Task brief: Look through the data below for the line with "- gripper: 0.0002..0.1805" and the line with "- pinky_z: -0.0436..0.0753", then output those two and all lines in between, exactly as written.

Excerpted records:
--

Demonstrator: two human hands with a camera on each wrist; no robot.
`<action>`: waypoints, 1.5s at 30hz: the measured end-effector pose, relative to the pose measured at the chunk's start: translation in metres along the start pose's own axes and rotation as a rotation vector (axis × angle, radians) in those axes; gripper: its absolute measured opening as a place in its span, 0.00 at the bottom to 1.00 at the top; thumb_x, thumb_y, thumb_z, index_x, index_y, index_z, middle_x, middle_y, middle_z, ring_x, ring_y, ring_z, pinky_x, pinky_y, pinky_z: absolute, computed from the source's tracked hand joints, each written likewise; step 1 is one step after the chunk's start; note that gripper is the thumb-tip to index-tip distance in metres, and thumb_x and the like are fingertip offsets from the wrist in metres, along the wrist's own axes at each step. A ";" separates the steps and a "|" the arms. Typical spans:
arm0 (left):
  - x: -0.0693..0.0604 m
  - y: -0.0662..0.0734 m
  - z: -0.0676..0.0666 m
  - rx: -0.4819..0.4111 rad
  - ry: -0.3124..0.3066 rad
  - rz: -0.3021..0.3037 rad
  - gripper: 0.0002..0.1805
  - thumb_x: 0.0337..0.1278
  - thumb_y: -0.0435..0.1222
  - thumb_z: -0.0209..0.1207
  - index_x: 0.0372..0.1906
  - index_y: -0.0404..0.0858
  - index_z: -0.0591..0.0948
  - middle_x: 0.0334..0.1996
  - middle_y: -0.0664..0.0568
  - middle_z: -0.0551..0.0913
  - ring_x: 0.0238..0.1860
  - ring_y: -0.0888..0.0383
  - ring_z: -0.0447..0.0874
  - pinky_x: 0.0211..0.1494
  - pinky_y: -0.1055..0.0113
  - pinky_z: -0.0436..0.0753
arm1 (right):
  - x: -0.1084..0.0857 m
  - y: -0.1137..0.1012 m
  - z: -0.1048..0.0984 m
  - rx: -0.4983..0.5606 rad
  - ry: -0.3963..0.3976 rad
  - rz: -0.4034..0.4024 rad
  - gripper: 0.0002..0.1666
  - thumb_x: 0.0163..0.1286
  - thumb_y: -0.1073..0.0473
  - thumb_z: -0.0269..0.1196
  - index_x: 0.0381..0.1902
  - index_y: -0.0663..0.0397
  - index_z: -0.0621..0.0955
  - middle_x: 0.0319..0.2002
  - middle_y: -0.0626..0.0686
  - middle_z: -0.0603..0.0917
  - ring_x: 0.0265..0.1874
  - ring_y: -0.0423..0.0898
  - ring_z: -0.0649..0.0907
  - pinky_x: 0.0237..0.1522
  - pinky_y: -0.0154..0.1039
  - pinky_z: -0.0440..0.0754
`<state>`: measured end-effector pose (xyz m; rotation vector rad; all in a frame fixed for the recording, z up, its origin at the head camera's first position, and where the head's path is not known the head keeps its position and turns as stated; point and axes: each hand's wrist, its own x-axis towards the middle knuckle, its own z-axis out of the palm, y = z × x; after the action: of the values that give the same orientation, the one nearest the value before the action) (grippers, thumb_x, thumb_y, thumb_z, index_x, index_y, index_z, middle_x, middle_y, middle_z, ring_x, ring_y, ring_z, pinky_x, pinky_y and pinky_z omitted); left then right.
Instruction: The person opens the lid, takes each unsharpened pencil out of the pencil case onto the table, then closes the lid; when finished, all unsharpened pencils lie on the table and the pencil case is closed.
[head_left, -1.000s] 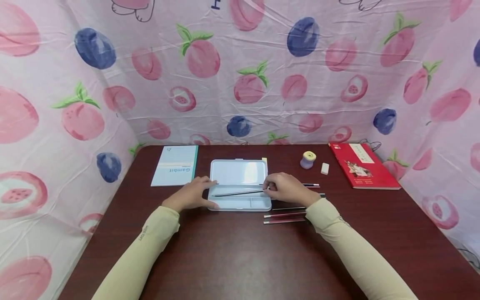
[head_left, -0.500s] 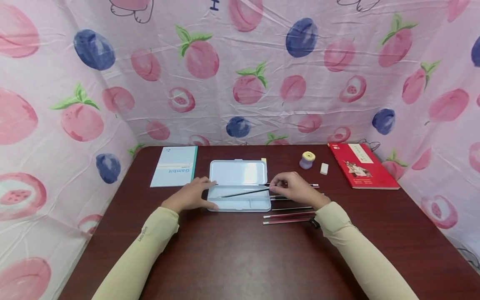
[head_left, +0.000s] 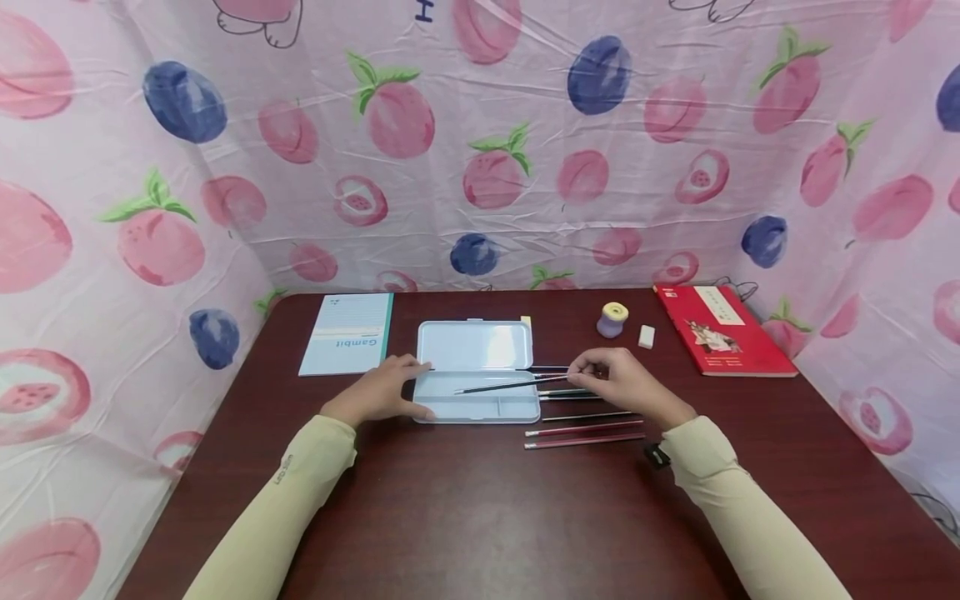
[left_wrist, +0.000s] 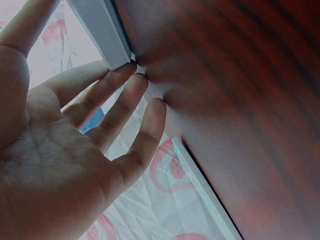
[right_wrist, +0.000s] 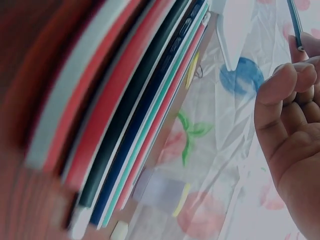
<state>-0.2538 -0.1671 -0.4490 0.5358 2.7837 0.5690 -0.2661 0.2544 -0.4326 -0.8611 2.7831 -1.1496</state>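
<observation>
A white pencil case (head_left: 450,408) lies open on the table, its lid (head_left: 472,343) folded back. My left hand (head_left: 378,392) rests at its left end, thumb on the front corner and index finger by the hinge; the left wrist view shows these fingers (left_wrist: 125,112) spread and only slightly bent. Between thumb and fingertips my right hand (head_left: 618,383) pinches one end of a dark pencil (head_left: 502,386), tilted over the case tray. In the right wrist view this pencil (right_wrist: 295,22) sticks up from the fingertips. Below and beside the right hand lie several pencils (head_left: 585,429), some red, some dark.
A Gambit notebook (head_left: 345,333) lies back left. At the back right are a yellow and purple round object (head_left: 612,320), a white eraser (head_left: 647,337) and a red book (head_left: 723,333). A small yellow item (head_left: 527,319) shows behind the lid. Fruit-patterned cloth (head_left: 480,167) surrounds the table.
My right hand has moved to the right with the dark pencil, drawing its far end along over the case tray. More pencils beneath that hand are uncovered. The left hand stays in place.
</observation>
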 end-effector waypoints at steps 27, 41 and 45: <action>-0.001 0.000 -0.001 0.001 0.007 0.019 0.55 0.53 0.61 0.76 0.82 0.42 0.69 0.73 0.40 0.74 0.68 0.44 0.73 0.76 0.41 0.76 | -0.078 0.028 -0.038 0.050 -0.122 0.024 0.03 0.73 0.62 0.71 0.42 0.51 0.89 0.31 0.51 0.87 0.30 0.38 0.82 0.37 0.31 0.83; -0.002 0.001 -0.001 0.001 0.007 0.021 0.55 0.54 0.60 0.76 0.81 0.41 0.69 0.73 0.40 0.74 0.69 0.44 0.73 0.76 0.41 0.76 | -0.088 0.037 -0.043 0.076 -0.195 0.034 0.03 0.74 0.61 0.70 0.43 0.50 0.88 0.31 0.54 0.88 0.31 0.38 0.82 0.36 0.31 0.82; -0.002 0.001 -0.001 -0.001 0.006 0.019 0.54 0.54 0.60 0.76 0.82 0.42 0.69 0.73 0.40 0.74 0.68 0.44 0.73 0.76 0.41 0.76 | -0.089 0.040 -0.045 0.091 -0.235 0.051 0.03 0.74 0.62 0.70 0.43 0.51 0.89 0.35 0.52 0.90 0.33 0.37 0.83 0.38 0.31 0.83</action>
<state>-0.2522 -0.1671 -0.4470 0.5625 2.7867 0.5764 -0.2195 0.3510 -0.4430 -0.8510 2.5301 -1.0805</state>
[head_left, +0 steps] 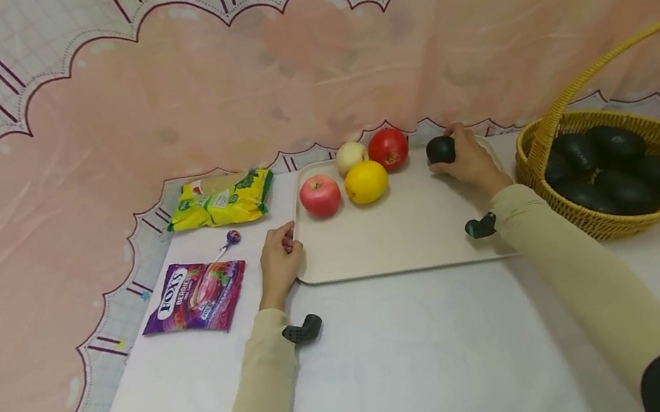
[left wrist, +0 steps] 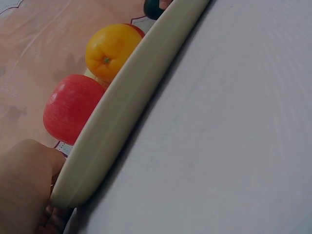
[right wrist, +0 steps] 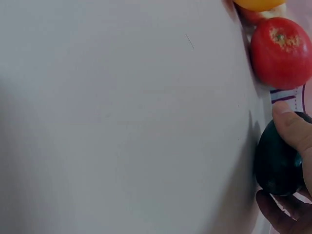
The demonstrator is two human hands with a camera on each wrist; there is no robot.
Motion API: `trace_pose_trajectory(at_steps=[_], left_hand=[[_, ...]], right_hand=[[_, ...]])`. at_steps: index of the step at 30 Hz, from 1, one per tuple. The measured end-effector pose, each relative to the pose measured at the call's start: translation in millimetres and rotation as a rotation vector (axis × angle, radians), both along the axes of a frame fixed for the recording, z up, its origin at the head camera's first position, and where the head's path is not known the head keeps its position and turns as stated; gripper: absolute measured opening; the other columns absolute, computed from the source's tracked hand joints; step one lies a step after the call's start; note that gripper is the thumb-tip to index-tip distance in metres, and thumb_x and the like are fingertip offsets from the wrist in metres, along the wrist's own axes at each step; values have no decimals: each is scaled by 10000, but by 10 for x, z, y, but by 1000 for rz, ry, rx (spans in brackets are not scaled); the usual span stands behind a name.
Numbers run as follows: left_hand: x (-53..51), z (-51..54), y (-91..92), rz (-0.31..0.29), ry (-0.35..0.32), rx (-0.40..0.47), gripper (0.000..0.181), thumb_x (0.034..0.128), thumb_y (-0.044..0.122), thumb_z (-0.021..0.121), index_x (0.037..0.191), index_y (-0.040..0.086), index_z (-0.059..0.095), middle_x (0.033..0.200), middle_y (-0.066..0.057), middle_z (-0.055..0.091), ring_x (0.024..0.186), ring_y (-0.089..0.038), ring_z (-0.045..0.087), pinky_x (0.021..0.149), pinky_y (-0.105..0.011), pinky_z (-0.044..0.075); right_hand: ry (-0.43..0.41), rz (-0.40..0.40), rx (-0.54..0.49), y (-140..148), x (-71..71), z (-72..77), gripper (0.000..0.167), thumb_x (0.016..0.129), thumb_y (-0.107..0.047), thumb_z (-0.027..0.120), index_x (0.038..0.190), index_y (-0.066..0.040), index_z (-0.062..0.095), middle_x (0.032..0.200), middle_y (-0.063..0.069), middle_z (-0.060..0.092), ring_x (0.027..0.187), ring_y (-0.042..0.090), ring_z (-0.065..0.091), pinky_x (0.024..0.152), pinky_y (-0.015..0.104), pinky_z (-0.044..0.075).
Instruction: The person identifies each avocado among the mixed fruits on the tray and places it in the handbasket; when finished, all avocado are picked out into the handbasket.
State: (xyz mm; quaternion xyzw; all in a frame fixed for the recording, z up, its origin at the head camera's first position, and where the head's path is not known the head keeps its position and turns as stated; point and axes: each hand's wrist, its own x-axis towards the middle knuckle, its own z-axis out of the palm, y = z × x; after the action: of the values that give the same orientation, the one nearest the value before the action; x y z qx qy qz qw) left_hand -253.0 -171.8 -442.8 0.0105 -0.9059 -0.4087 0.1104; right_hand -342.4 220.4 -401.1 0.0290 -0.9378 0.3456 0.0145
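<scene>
My right hand holds a dark avocado over the right rear part of a beige tray. In the right wrist view the thumb and fingers lie around the avocado. At the tray's left edge, my left hand grips the rim, with fingers partly hidden behind it in the left wrist view. On the tray's left half sit a pinkish-red apple, an orange, a pale round fruit and a deep red apple-like fruit.
Right of the tray stands a yellow wicker basket with a tall handle, holding several avocados. To the left lie a yellow-green packet, a lollipop and a purple candy bag. A patterned cloth hangs behind the white table.
</scene>
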Motion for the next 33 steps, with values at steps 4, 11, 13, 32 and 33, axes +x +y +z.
trace_pose_trajectory(at_steps=[4,11,13,32,33], left_hand=[[-6,-18,11,-14,5,-1,418,850,88,535,1263,67,588,1059,-103,567,843,-198,532,763,-285,419],[-12,-8,17,-16,27,-7,423,837,74,528,1254,60,597,1049,-111,572,824,-194,539,755,-286,426],[-10,-19,14,-14,24,-16,427,836,75,526,1257,59,595,1049,-110,573,821,-190,540,753,-284,426],[-19,-39,3,-5,15,0,424,837,75,532,1257,63,592,1044,-109,564,830,-198,533,750,-275,423],[-18,-38,0,-5,16,1,423,838,74,531,1257,62,592,1046,-110,564,830,-200,533,751,-275,423]], right_hand=[[21,4,-15,7,35,-19,768,800,-329,728,1326,-128,206,1339,254,333,1194,454,409,1028,594,314],[68,51,-79,-49,68,-22,721,800,-315,714,1304,-74,258,1272,257,393,1153,406,433,1019,554,337],[55,56,-95,-62,91,-31,713,802,-317,713,1300,-72,263,1261,256,404,1139,398,439,1012,545,347],[-45,99,-146,-23,411,13,738,846,-448,641,1435,-117,343,1413,242,391,1297,388,372,1057,541,305],[-44,102,-149,-18,431,20,738,846,-442,644,1433,-112,344,1417,244,391,1303,390,371,1060,543,303]])
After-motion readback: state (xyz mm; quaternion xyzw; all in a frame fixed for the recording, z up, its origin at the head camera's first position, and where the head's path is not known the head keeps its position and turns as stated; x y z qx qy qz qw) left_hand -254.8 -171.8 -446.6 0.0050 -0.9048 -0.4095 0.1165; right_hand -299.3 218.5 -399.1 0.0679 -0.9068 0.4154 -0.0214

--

Answer space:
  - gripper: 0.0002..0.1805
  - thumb_x: 0.0337..0.1278
  - thumb_y: -0.0435..0.1222
  - thumb_z: -0.0209..0.1207
  - index_x: 0.0372..0.1906
  - index_y: -0.0404..0.0858
  - index_z: -0.0591..0.0948
  - middle_x: 0.0334..0.1996
  - middle_y: -0.0664..0.0568
  - middle_z: -0.0551..0.0913
  - ring_x: 0.0238..0.1860
  - ring_y: -0.0888..0.0383
  - ring_z: -0.0447..0.0874
  - pinky_x: 0.0211..0.1494
  - pinky_y: -0.1055..0.0113
  - pinky_z: -0.0436..0.0753

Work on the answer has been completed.